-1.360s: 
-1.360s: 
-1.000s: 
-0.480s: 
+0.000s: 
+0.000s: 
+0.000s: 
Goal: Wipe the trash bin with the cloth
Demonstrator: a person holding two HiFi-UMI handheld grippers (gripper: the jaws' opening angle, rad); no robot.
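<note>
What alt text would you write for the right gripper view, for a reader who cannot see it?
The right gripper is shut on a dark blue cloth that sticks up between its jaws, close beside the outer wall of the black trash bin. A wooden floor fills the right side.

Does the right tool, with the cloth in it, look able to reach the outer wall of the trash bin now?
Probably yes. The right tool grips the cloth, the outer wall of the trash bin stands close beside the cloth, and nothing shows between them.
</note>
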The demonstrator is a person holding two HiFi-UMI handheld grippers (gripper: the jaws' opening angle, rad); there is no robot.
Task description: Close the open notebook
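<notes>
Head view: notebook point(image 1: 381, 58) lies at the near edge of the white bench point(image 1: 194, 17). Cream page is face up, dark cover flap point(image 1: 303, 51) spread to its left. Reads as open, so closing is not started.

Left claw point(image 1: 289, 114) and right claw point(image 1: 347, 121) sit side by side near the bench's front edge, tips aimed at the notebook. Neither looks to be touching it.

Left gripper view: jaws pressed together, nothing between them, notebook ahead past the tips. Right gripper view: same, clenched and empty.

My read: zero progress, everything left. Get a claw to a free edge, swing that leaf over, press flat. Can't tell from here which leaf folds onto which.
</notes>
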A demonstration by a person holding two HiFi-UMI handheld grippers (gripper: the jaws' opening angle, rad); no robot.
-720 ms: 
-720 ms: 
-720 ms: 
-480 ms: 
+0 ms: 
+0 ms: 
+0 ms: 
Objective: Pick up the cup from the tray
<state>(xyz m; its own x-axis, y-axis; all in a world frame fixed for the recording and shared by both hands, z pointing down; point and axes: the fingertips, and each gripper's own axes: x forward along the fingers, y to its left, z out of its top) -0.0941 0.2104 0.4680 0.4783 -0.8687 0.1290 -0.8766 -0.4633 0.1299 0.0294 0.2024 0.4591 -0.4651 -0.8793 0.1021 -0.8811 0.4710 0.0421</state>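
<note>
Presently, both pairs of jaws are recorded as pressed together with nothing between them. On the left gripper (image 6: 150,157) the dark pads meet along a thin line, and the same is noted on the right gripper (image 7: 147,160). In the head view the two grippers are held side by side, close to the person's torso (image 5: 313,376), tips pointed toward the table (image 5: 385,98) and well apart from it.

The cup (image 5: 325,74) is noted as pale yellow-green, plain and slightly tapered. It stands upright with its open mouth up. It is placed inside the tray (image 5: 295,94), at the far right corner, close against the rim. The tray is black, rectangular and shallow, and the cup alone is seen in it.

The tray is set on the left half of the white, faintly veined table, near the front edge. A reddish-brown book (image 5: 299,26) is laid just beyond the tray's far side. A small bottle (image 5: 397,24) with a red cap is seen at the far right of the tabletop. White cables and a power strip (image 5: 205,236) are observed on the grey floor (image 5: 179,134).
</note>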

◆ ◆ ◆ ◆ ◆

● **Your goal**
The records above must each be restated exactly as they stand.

● **Result of this task**
-1.360s: 
-1.360s: 
-1.000s: 
-0.480s: 
+0.000s: 
+0.000s: 
+0.000s: 
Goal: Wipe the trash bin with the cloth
Demonstrator: a person holding two HiFi-UMI handheld grippers (gripper: the jaws' opening angle, rad); no robot.
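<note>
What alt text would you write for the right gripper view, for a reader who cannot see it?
The right gripper is shut on a dark blue cloth that sticks up between its jaws, close beside the outer wall of the black trash bin. A wooden floor fills the right side.

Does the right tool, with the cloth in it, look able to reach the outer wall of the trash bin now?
Probably yes. The right tool grips the cloth, the outer wall of the trash bin stands close beside the cloth, and nothing shows between them.
</note>
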The demonstrator is a person holding two HiFi-UMI handheld grippers (gripper: the jaws' opening angle, rad); there is no robot.
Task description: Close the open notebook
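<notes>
Head view: notebook point(image 1: 381, 58) lies at the near edge of the white bench point(image 1: 194, 17). Cream page is face up, dark cover flap point(image 1: 303, 51) spread to its left. Reads as open, so closing is not started.

Left claw point(image 1: 289, 114) and right claw point(image 1: 347, 121) sit side by side near the bench's front edge, tips aimed at the notebook. Neither looks to be touching it.

Left gripper view: jaws pressed together, nothing between them, notebook ahead past the tips. Right gripper view: same, clenched and empty.

My read: zero progress, everything left. Get a claw to a free edge, swing that leaf over, press flat. Can't tell from here which leaf folds onto which.
</notes>
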A demonstration by a person holding two HiFi-UMI handheld grippers (gripper: the jaws' opening angle, rad); no robot.
-720 ms: 
-720 ms: 
-720 ms: 
-480 ms: 
+0 ms: 
+0 ms: 
+0 ms: 
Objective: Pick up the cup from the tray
<state>(xyz m; its own x-axis, y-axis; all in a world frame fixed for the recording and shared by both hands, z pointing down; point and axes: the fingertips, and each gripper's own axes: x forward along the fingers, y to its left, z out of its top) -0.0941 0.2104 0.4680 0.4783 -0.8687 0.1290 -0.8766 -0.4633 0.1299 0.0294 0.2024 0.4591 -0.4651 -0.8793 0.1021 -0.8811 0.4710 0.0421</state>
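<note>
Presently, both pairs of jaws are recorded as pressed together with nothing between them. On the left gripper (image 6: 150,157) the dark pads meet along a thin line, and the same is noted on the right gripper (image 7: 147,160). In the head view the two grippers are held side by side, close to the person's torso (image 5: 313,376), tips pointed toward the table (image 5: 385,98) and well apart from it.

The cup (image 5: 325,74) is noted as pale yellow-green, plain and slightly tapered. It stands upright with its open mouth up. It is placed inside the tray (image 5: 295,94), at the far right corner, close against the rim. The tray is black, rectangular and shallow, and the cup alone is seen in it.

The tray is set on the left half of the white, faintly veined table, near the front edge. A reddish-brown book (image 5: 299,26) is laid just beyond the tray's far side. A small bottle (image 5: 397,24) with a red cap is seen at the far right of the tabletop. White cables and a power strip (image 5: 205,236) are observed on the grey floor (image 5: 179,134).
</note>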

This completes the output for the exercise.